▶ _Directions_: When the line with "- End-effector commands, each" appears below, start repeating lines exactly, and keep going through the line with "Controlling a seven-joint"; add nothing outside that span.

▶ _Data items_:
^^^^^^^^^^^^^^^^

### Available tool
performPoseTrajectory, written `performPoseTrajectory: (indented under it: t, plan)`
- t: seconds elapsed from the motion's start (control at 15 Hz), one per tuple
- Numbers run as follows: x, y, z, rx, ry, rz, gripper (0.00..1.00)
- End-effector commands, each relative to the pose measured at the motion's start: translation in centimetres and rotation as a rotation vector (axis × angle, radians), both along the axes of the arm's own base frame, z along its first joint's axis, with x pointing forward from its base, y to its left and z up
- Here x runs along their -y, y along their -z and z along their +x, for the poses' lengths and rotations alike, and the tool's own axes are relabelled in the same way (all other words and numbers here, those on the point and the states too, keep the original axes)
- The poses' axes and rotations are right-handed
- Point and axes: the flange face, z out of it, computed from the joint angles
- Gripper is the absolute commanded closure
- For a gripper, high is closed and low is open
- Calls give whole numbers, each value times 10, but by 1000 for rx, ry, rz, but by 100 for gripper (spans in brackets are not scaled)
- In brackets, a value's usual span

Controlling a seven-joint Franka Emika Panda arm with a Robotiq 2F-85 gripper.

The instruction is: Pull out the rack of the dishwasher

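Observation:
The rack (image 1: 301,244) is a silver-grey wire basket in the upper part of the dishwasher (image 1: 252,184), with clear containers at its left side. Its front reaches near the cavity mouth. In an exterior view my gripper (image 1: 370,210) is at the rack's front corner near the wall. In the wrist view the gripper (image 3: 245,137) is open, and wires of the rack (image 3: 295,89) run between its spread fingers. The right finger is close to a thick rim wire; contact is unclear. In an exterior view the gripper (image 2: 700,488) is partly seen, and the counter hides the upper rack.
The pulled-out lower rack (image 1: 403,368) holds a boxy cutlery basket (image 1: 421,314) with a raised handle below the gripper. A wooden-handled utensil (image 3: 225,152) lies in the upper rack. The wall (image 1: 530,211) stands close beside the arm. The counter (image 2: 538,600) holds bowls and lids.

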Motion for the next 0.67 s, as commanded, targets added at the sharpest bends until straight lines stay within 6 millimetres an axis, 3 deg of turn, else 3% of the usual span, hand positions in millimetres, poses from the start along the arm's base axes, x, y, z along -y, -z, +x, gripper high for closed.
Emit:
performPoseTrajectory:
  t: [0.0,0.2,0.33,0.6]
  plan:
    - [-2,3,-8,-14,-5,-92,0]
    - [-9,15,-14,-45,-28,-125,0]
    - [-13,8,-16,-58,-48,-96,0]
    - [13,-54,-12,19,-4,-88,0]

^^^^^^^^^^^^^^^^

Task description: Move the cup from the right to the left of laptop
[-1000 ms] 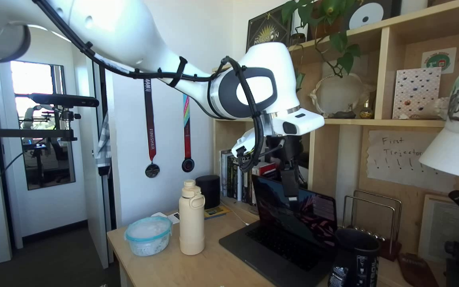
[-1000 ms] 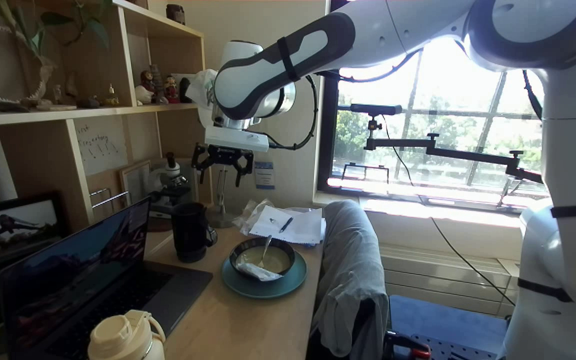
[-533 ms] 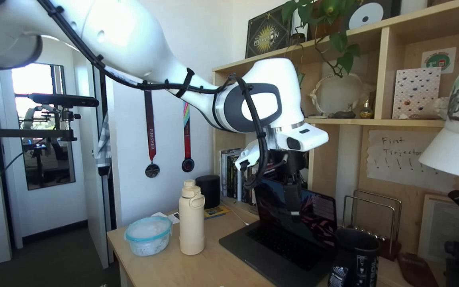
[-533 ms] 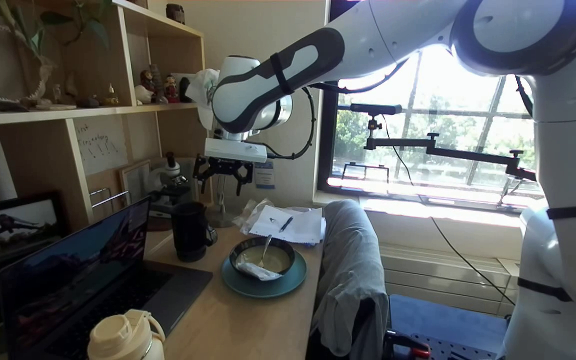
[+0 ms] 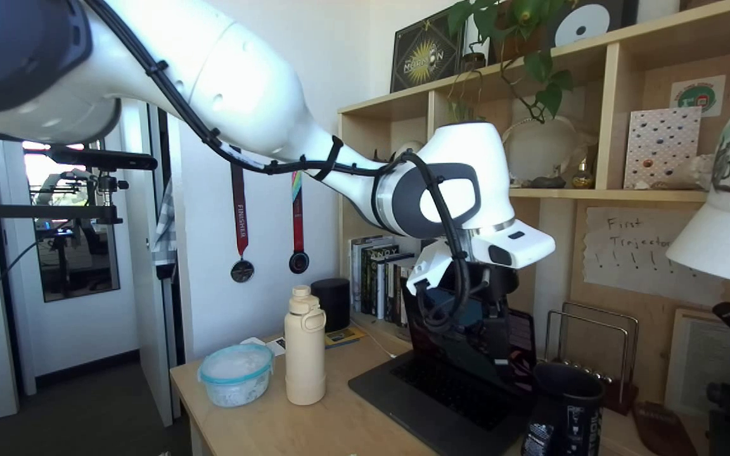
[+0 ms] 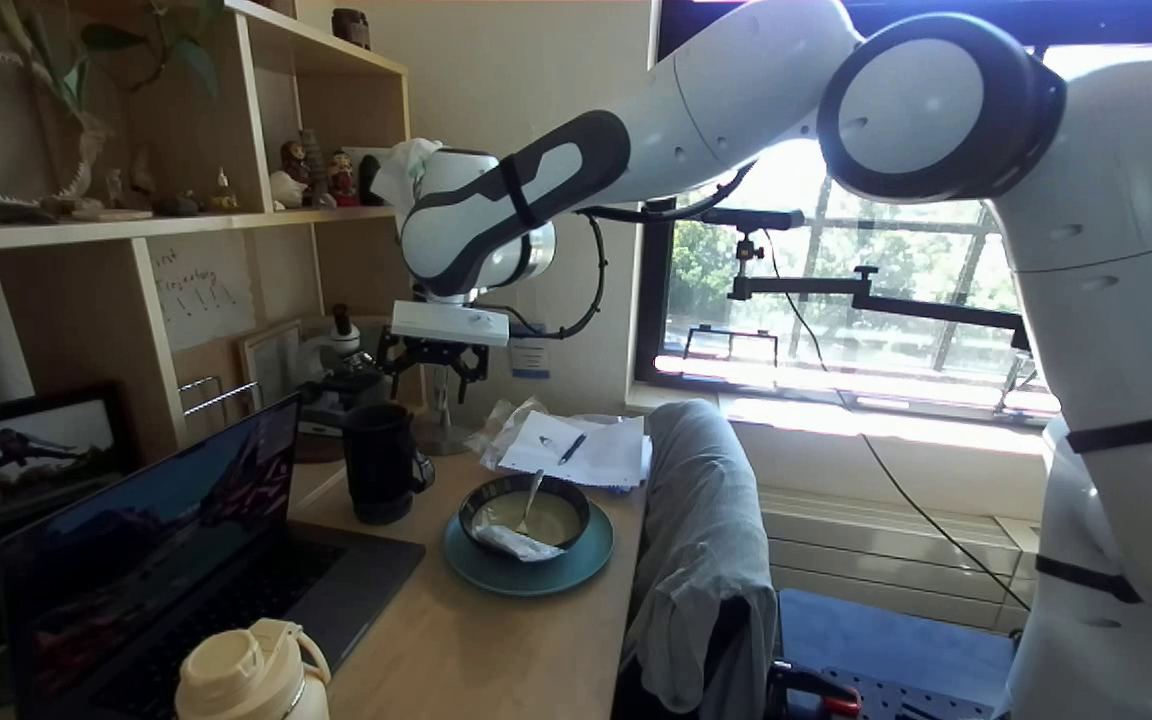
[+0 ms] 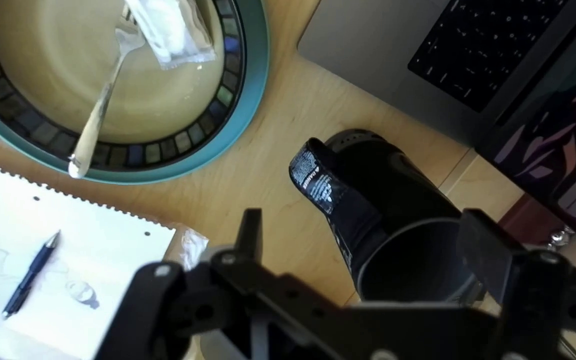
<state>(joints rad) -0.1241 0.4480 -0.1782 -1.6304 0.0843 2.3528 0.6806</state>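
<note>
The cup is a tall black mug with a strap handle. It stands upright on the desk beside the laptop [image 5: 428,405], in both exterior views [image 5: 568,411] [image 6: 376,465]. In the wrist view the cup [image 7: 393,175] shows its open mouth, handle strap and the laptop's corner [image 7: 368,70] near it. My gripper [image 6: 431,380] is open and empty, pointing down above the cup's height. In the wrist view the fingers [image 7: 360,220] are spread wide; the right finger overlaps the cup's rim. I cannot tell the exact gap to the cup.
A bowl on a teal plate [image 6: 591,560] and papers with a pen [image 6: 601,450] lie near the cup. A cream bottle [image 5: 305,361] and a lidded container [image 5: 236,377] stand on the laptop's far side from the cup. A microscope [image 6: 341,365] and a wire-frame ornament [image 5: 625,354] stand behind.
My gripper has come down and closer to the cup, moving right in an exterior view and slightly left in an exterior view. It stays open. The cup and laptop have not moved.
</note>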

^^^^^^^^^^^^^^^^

▶ _Answer for this exercise_:
- End-effector commands, each relative to the pose measured at the motion's start: translation in centimetres and rotation as a rotation vector (axis × angle, radians), both along the axes of the arm's own base frame, z along its first joint's axis, with x pointing forward from its base, y to its left and z up
- Here x runs along their -y, y along their -z and z along their +x, for the poses' lengths and rotations alike, and the tool's own axes are relabelled in the same way (all other words and numbers here, those on the point and the states too, keep the original axes)
- The poses' axes and rotations are right-handed
- Point and axes: the flange face, z out of it, computed from the joint angles
- Gripper is the absolute commanded closure
- For a gripper, high is closed and low is open
- Calls give whole numbers, each value times 10, but by 1000 for rx, ry, rz, but by 100 for gripper (spans in brackets are not scaled)
- In brackets, a value's usual span

Controlling a seven-joint Franka Emika Panda arm with a Robotiq 2F-85 gripper.

This output is complete, and the exercise is done.